Examples of a trial in the training procedure (a) and in the averaging experiment (b)

Averaging experiment procedure and design

As illustrated in Fig. 4b, each trial began with a white fixation cross presented at the center of the screen for 1,000 ms. After the fixation, two white dot clouds appeared, one after the other, each for 500 ms, with a blank interstimulus interval screen for 500 ms between them. After the stimuli, the response screen appeared. The response screen included a nonsymbolic number scale, which was the same as in the training procedure. Participants were instructed to move the mouse on the response scale until the red dot cloud matched the average numerosity of the stimuli. The numerosities of the stimuli were sampled from eight bins of 10 between 6 and 85 (i.e., Bin 1 = 6–15; Bin 2 = 16–25, . . . ,Bin 8 = 76–85; see Fig. 3a). In each trial, two bins with a distance (∆) of at least two were sampled, corresponding to the area that is inside the encircled perimeter in Fig. 3a. For example, stimuli could include bins (1, 3), (1, 4), (2, 4); 21 combinations of bins in all. The experiment started with a practice block of 10 trials. Then, there were five experimental blocks with two repetitions of each bin combination, 210 trials in all, 42 trials per block.

Results

Training data analysis

For each participant, we plotted the response (averaging across trials with the same stimulus) as a function of the stimulus numerosity. In Fig. 5 we show the response of each participant (averaged over trials) as a function of the stimulus numerosity. As one can see, the participants are able to use the continuous scale to indicate their impression of the stimulus numerosity (Pearson correlations for each participant between the presented numerosity and the participant’s response was high. r = .97 SD = .02). The fitted linear slope was on average b = .71 (SD = .1).

Fig. 5
figure 5

Correlation between presented numerosity and participant’s response for all participants (participants are ordered based on their sensitivity to the difference between the numerosity; see Fig. 7)
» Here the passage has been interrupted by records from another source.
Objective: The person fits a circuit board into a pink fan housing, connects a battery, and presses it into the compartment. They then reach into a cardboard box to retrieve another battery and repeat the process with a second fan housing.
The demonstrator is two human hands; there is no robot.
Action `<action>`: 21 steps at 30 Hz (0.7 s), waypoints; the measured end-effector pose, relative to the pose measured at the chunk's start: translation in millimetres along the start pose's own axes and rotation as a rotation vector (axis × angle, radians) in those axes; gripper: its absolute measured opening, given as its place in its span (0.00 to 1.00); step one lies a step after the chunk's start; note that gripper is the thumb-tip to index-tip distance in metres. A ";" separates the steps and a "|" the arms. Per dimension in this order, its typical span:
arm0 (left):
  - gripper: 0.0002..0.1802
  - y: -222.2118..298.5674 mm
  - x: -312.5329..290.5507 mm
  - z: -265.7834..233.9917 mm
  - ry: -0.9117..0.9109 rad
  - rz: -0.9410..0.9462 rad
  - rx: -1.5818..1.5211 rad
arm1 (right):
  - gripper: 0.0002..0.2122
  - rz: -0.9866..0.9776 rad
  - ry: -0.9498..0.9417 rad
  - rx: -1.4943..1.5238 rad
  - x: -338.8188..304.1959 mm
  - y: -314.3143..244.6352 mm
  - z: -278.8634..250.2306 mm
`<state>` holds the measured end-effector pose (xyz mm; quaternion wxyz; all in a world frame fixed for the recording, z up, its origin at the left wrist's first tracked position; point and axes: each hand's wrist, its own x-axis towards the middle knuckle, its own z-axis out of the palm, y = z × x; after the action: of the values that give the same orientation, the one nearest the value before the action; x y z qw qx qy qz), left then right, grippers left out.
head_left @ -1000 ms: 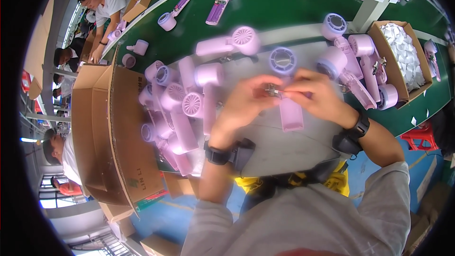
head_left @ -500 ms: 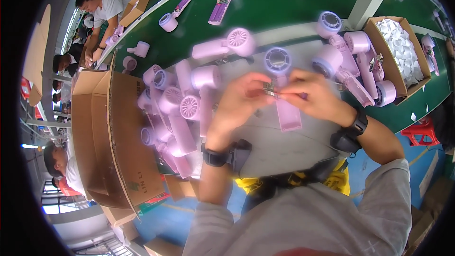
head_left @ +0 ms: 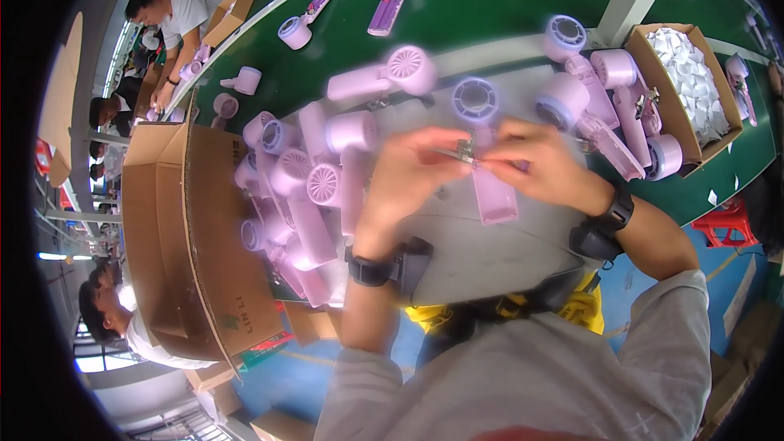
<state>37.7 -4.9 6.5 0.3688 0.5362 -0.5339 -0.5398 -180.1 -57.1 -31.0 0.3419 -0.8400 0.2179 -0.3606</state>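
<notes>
Green conveyor belting runs across the top of our view, and a grey work mat (head_left: 490, 253) lies directly below us. At about twelve o'clock from our wrists, our left hand (head_left: 408, 175) and right hand (head_left: 535, 165) meet over a lilac handheld fan (head_left: 486, 159) — its round grille head points up toward twelve, its open handle shell trails down toward six and rests on the mat. Between the fingertips we pinch a small circuit board (head_left: 465, 149), thumb and forefinger of each hand closed on it from nine and three o'clock; the other fingers curl loosely.

We judge the board light, stiff and fragile — best held by its bare edges, never by the components. The fan shell looks like thin, smooth plastic: light, somewhat slippery, easy to steady by the handle sides.

At nine o'clock a heap of lilac fans (head_left: 302, 188) leans against a cardboard box (head_left: 192, 237). At two o'clock stands a carton of white parts (head_left: 694, 86), with more fan halves just beside it. Other workers sit along the belt at ten o'clock.
</notes>
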 end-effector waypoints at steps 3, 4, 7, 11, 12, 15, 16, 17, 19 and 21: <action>0.19 4.6 -0.3 -0.7 -0.017 -0.021 -0.013 | 0.07 0.001 0.006 0.007 0.5 -1.0 -0.8; 0.19 5.4 -0.1 -0.4 -0.024 -0.031 -0.018 | 0.07 0.001 0.010 0.013 0.5 -1.2 -1.0; 0.20 0.7 0.9 1.7 -0.022 -0.017 -0.050 | 0.07 -0.004 0.014 0.019 0.4 -0.4 -0.5; 0.21 0.7 0.3 4.0 -0.012 -0.011 -0.043 | 0.07 -0.019 0.006 0.011 0.1 1.2 0.2; 0.22 1.0 0.3 4.3 -0.008 -0.012 -0.032 | 0.07 -0.030 0.003 0.002 0.1 1.6 0.3; 0.23 6.0 -0.5 4.0 -0.021 -0.037 0.031 | 0.06 -0.044 -0.008 -0.001 0.7 0.9 0.4; 0.24 6.8 -0.6 4.0 -0.028 -0.048 0.063 | 0.06 -0.047 -0.014 0.006 1.2 0.0 0.3; 0.24 6.6 -0.7 4.6 -0.029 -0.049 0.062 | 0.06 -0.050 -0.020 0.012 1.3 -0.7 0.0; 0.24 5.8 -1.5 6.9 -0.031 -0.062 0.047 | 0.07 -0.018 -0.032 -0.016 0.7 -1.4 -1.0; 0.24 4.8 -1.6 8.6 -0.034 -0.066 0.040 | 0.09 0.044 -0.054 -0.072 1.1 -1.8 -2.1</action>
<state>28.7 -2.5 10.2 0.3307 0.5516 -0.5329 -0.5499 -180.8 -57.4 -28.1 0.3252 -0.8561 0.2400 -0.3220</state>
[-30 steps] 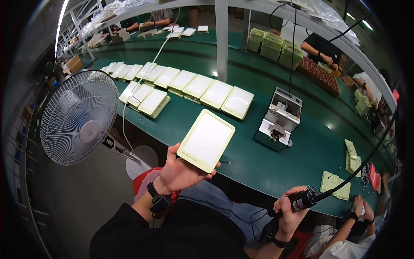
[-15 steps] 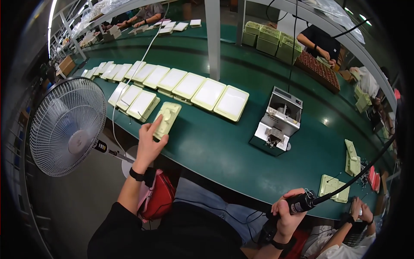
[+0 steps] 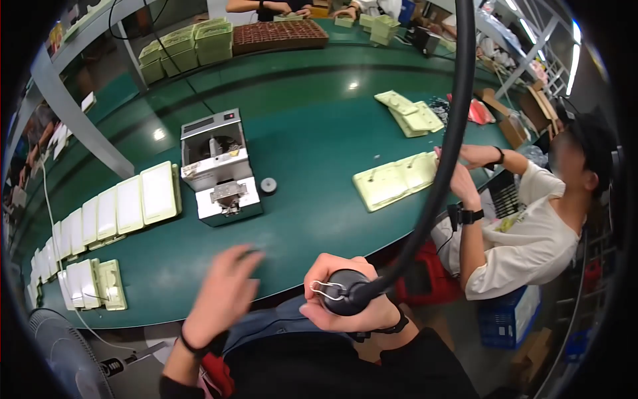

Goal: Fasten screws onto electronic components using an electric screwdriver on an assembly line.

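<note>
A black electric screwdriver (image 3: 347, 302), with a wire loop at its top and a thick cable, is gripped in my right hand (image 3: 372, 312) over the table's near edge. My left hand (image 3: 222, 292) hovers over the green tabletop, empty as far as the blur shows, fingers stretched forward and thumb apart. Beyond it stands a silver machine, seemingly a screw feeder (image 3: 221, 166), with a small round grey piece (image 3: 268, 185) beside it. To the left, a pale green plastic casing (image 3: 111, 284) lies by a short row of white-faced panels (image 3: 81, 282).
A longer row of white-faced panels (image 3: 158, 193) runs left. On the right, a co-worker (image 3: 531, 226) handles pale green casings (image 3: 395, 181); more casings (image 3: 409, 113) lie beyond. Green bins (image 3: 212, 43) and a brown partitioned tray (image 3: 279, 36) stand behind. A fan (image 3: 66, 352) is lower left.
The view has swung right. My left hand has left the pale green casing and moved toward the front of the machine. My right hand still holds the screwdriver. The co-worker's hands are now at the casings.
</note>
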Demonstrator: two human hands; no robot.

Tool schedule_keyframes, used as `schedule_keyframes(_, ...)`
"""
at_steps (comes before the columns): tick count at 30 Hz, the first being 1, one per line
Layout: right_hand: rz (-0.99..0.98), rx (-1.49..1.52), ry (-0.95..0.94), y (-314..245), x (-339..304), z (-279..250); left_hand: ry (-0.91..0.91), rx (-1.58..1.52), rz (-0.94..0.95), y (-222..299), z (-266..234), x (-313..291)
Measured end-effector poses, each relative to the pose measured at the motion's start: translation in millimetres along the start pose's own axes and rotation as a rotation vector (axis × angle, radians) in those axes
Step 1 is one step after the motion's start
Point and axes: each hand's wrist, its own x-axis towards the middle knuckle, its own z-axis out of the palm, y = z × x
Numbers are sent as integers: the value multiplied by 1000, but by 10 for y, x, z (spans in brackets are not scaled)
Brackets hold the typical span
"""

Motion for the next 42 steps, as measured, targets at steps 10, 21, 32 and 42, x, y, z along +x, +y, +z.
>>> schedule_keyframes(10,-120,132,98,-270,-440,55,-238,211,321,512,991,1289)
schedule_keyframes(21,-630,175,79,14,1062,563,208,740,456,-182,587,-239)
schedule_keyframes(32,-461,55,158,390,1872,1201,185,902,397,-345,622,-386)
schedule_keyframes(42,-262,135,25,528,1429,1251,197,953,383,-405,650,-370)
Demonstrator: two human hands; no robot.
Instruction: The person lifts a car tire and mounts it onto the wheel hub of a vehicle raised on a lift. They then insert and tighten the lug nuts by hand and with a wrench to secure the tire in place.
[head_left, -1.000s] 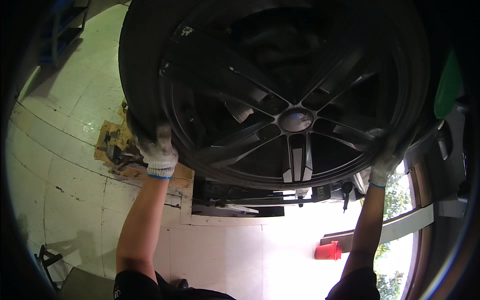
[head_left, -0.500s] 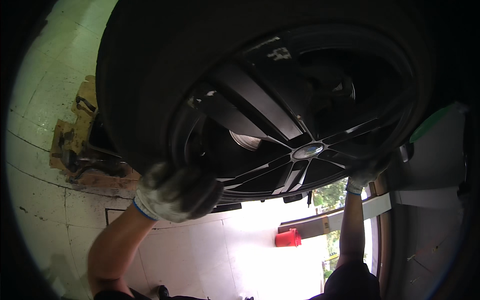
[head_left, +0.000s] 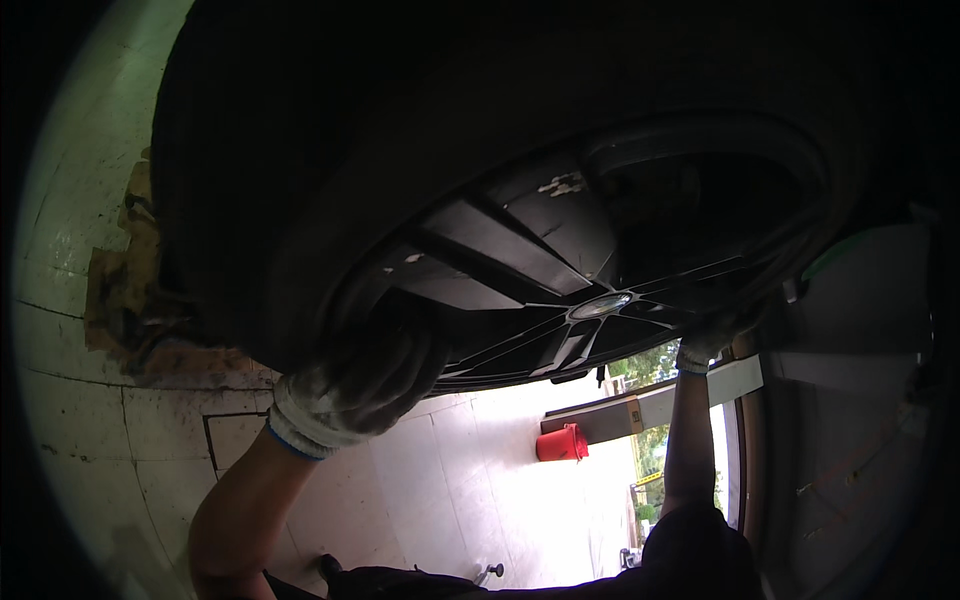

The purpose of the training task was twofold. First, we wanted participants to become familiar with the nonsymbolic number scale. Second, it enabled us to calibrate participants’ responses. Accordingly, we performed a regression analysis with the presented numerosity as the dependent variable, and participant’s response as the independent variable. We examined which fit was better: linear (y = b × x + a) or power (y = b × x^α) fit. Both AIC and BIC parameters were lower for the power fit: AIC, t(14) = −5.55, p < .001; BIC t(14) = −5.55, p < .001; see Table S1 in the Supplementary Materials), with a compression exponent (average α = .82, SD = .09. The lowest α was .68, and four participants had an α larger than .9). This indicates that despite the presence of the red stimulus, there was a small tendency to underestimate the numerosities.Footnote 2 Based on this calibration, we can transform each response, y, into the experienced stimuli (x) by inverting the y(x) function. The analysis in the main averaging experiment were carried out both with and without this calibration.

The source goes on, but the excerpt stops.